● **YOUR ASSIGNMENT**: As the lines appear below, please set them down exactly, starting at the first and finishing with the one containing "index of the".
---
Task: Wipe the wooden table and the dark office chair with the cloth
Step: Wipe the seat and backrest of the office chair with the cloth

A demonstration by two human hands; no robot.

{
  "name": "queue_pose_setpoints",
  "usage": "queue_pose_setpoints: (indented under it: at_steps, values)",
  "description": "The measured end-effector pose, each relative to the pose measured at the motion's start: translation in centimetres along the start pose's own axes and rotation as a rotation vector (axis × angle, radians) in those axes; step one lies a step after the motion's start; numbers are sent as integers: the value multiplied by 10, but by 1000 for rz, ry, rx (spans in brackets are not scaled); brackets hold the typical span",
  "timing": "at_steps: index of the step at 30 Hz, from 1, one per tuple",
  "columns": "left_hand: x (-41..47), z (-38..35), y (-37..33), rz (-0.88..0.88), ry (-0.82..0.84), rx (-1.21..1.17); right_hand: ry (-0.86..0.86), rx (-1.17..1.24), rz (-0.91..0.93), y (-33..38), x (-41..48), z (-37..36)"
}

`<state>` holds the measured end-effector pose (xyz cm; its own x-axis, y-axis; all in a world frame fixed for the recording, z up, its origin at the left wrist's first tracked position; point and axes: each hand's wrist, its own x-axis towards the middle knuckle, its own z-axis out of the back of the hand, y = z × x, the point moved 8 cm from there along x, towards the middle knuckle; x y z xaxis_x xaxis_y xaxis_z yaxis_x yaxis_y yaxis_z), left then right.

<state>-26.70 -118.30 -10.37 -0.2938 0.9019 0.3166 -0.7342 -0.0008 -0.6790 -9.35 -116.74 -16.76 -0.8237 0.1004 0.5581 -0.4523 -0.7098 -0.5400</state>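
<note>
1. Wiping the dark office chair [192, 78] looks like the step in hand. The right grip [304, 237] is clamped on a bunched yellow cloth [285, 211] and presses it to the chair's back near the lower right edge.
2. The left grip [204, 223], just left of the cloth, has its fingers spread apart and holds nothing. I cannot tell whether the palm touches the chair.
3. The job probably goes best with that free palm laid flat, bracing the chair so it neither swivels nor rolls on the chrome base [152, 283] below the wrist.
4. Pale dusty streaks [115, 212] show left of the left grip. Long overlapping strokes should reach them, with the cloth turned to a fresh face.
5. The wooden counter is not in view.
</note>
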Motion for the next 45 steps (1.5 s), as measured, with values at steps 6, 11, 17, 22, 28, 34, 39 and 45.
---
● **FINISHED EXERCISE**:
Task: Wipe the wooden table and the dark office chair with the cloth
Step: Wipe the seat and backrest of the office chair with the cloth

A demonstration by two human hands; no robot.

{
  "name": "queue_pose_setpoints",
  "usage": "queue_pose_setpoints: (indented under it: at_steps, values)",
  "description": "The measured end-effector pose, each relative to the pose measured at the motion's start: translation in centimetres along the start pose's own axes and rotation as a rotation vector (axis × angle, radians) in those axes; step one lies a step after the motion's start; numbers are sent as integers: the value multiplied by 10, but by 1000 for rz, ry, rx (spans in brackets are not scaled); brackets hold the typical span",
  "timing": "at_steps: index of the step at 30 Hz, from 1, one per tuple",

Now the answer is complete.